映画「はりぼて」レビュー

2016年から発覚した富山市議会議員の政務活動費不正受給問題を記録したドキュメンタリー映画である。

“富山市議会のドン“中川勇氏に始まり、半年の間になんと14人もの議員がドミノ辞職する事態になった顛末。
追求したのはローカルテレビ局の「チューリップテレビ」だ。
当時アナウンサーだった五百旗頭幸男(いおきべゆきお)氏と報道記者・砂沢智史(すなざわさとし)氏がリアルタイムで報道し続け、2020年に監督としてこの映画を世に送り出した。

金沢での上映館はミニシアターの「シネモンド」だ。
観客はほぼ満員だった。
富山と金沢はお隣さんで県庁所在地同士、つながりは深く、特有のライバル意識があり、仲の悪さもよく指摘される関係である。
また、どちらも保守王国で体質的に同じではないかとの思いがある。
この映画への注目度が高いのも当然だ。

映画では、疑惑の議員に対してチューリップテレビの二人がインタビューをする。
ファーストコンタクトでは議員側は余裕しゃくしゃくである。
しかし自分に突きつけられた刃が「真剣」であり、かわすことができないと悟るや表情が一変する。
急にしどろもどろになるか、沈黙せざるをえない。
そして場面は急転直下、辞職会見のシーンに変わるのだ。
その際の表情は数日前の「わしは先生様でござい」と言わんばかりの自信満々なものとは打って変わってこの上なく情けなくしょぼくれたものとなる。
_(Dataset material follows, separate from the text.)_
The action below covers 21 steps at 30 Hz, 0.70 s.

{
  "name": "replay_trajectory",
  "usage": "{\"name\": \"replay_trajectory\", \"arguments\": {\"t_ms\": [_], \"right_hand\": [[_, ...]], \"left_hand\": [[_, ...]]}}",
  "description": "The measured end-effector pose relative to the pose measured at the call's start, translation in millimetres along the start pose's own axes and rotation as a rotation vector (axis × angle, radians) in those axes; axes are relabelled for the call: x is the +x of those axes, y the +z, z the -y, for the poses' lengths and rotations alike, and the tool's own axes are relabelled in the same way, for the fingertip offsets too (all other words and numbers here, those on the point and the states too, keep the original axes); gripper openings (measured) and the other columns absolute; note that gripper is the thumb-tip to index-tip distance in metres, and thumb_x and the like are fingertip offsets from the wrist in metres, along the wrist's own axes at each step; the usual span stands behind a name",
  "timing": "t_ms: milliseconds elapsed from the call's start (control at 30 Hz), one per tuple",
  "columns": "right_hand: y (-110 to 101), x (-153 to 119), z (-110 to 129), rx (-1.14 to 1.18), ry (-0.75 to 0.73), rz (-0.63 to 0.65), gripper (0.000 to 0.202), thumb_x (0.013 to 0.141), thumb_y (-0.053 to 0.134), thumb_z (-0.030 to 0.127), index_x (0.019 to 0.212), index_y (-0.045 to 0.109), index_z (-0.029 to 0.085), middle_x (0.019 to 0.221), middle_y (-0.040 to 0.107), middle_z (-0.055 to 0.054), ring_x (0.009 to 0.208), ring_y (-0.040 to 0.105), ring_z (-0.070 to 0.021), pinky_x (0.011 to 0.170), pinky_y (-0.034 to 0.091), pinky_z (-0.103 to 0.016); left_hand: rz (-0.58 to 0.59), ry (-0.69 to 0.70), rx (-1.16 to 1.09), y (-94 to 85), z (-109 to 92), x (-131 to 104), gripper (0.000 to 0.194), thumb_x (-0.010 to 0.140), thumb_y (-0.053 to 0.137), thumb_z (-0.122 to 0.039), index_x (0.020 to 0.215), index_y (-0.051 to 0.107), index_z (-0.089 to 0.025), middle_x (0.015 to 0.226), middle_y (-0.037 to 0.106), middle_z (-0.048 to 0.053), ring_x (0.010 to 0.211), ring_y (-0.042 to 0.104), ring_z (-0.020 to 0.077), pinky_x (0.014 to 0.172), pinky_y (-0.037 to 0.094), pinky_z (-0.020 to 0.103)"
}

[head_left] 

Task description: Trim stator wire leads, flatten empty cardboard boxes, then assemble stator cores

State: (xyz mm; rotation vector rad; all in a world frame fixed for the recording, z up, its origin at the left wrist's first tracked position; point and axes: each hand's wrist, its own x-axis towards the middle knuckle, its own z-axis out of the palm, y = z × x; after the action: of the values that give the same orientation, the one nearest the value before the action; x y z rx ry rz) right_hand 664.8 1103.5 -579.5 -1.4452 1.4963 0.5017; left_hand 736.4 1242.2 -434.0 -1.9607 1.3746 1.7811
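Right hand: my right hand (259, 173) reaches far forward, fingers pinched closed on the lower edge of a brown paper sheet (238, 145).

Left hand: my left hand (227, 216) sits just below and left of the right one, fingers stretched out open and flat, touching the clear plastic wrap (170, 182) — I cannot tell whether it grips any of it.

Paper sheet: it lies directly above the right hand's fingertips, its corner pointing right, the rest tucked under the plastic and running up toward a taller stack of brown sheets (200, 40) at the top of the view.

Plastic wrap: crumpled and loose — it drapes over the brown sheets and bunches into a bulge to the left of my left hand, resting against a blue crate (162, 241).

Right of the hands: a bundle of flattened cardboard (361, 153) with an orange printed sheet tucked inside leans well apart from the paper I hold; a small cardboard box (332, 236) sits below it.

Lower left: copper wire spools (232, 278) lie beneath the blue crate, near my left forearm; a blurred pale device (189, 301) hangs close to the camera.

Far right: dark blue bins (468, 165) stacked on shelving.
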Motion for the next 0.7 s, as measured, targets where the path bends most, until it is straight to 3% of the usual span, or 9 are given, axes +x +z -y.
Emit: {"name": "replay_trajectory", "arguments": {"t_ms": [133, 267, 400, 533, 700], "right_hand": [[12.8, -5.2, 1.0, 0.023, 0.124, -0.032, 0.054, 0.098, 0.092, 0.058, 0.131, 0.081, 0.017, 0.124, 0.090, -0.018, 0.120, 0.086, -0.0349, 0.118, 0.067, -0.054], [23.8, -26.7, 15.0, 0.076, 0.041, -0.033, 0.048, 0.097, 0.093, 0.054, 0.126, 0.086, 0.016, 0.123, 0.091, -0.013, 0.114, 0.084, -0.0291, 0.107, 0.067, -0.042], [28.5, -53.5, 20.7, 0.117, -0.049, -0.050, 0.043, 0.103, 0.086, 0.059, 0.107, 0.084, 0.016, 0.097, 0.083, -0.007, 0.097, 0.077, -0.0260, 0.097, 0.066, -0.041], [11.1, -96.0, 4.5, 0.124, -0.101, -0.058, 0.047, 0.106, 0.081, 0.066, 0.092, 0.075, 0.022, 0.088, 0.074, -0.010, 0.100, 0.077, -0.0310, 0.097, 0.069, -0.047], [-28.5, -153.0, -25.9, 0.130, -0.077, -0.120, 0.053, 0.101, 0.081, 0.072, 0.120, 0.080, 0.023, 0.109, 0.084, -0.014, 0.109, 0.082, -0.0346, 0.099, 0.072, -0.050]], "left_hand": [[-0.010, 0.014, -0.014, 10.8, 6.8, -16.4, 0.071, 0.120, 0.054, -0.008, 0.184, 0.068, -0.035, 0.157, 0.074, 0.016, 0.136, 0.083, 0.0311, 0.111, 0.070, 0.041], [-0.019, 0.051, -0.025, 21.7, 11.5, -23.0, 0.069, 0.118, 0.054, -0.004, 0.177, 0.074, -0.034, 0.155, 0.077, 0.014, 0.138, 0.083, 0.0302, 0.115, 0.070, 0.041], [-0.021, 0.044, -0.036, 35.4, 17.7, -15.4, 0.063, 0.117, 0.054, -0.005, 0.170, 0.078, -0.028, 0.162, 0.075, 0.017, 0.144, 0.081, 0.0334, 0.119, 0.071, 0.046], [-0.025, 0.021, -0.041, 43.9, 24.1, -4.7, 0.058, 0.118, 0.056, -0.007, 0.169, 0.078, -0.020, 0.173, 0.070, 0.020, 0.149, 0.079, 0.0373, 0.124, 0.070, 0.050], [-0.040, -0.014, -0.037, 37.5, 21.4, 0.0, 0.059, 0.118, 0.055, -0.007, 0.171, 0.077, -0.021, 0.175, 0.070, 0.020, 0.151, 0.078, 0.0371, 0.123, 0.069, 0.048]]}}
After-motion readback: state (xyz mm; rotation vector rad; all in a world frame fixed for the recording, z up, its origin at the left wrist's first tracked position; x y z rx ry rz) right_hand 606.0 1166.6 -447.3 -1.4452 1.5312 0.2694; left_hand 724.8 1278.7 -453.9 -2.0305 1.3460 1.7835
この変貌は観る者に滑稽に映り、客席からはたびたび笑いが起こった。
これは本当に現実の出来事か?フィクションではないのか? そう疑ってしまうほどに呆れた展開が続く。
渋りはてた彼らの言動はコメディそのものではないか。
編集テクニックのなせる技もあって、登場する富山市議会議員達はあまりにも愚かしく、あまりにも非常識に描かれており、その傍らにいる富山市長は「私はコメントする立場でない」とあまりに無責任な印象を与える。

人間、弱みを突かれたらなんと情けない姿を晒すものか。
攻めている時は勇ましいが、守りに入った途端に醜い本性を現す。

ひるがえって自分は大丈夫だろうかと考えた。
私は政治家でないし、権力者でもない。
会社のお金、人のお金を着服するようなことはしていないし、何かしら不正に加担している自覚もない。
しかし、自分の行動が100%オープンになったと仮定して、100分の100、天地天命に誓ってやましいことはない、と言い切る自信はない。
たとえば、皆が職場で働いている時間中、プライベートなことに時間を使うこともある。
もし誰かにそこを突っ込まれると返答に窮すだろう。

本映画のように数千万円の税金が不正に流用されるレベルではない。
しかし私の”勤務時間中のサボりのようなもの”は、事の本質においてたぶんそれほど変わらない。
言わば本人からすればちょっとしたズル。
金銭感覚に大いにズレはあるにせよ「ま、これくらいは」と思っている部分において、議員も私も変わらない。
議員の場合は市民の税金を着服したことになるので罪は大きいが、私だって会社から給与を得ているのだ。

もし私のズルが発覚し、部下からどういうことかと詰め寄られたとする。
私は社員たちの前でとんどもない醜態を晒すのではないか。
そんな怖さを感じた。

富山市議会議員の世界にあまりにも非常識な慣習がはびこっていたために、非常にわかりやすい内容の映画となった本作。
ただし疑問もいくつかある。
なぜ五百旗頭氏は退職し、砂沢氏は異動になったのか。
チューリップテレビとの間で問題があったのか。
ならばこの映画をチューリップテレビが配給しているのもよくわからない。

また、不正に着服された数千万円の政務活動費は、何に使われたのかが明らかでなかった。
単に議員のポケットマネーになったのか、それとも何らかの政治活動に回っていたのか。
不正に手を染めなければならなかった根底をえぐって欲しかった。

そして身近で素朴な疑問。
我が街・金沢はどうなのか。
ぜひ対岸の火事とせず、地元メディアの検証を期待したいところである。

五百旗頭氏はチューリップテレビを退職して石川テレビに来たらしい。
そのうちお会いする日も来るかもしれない。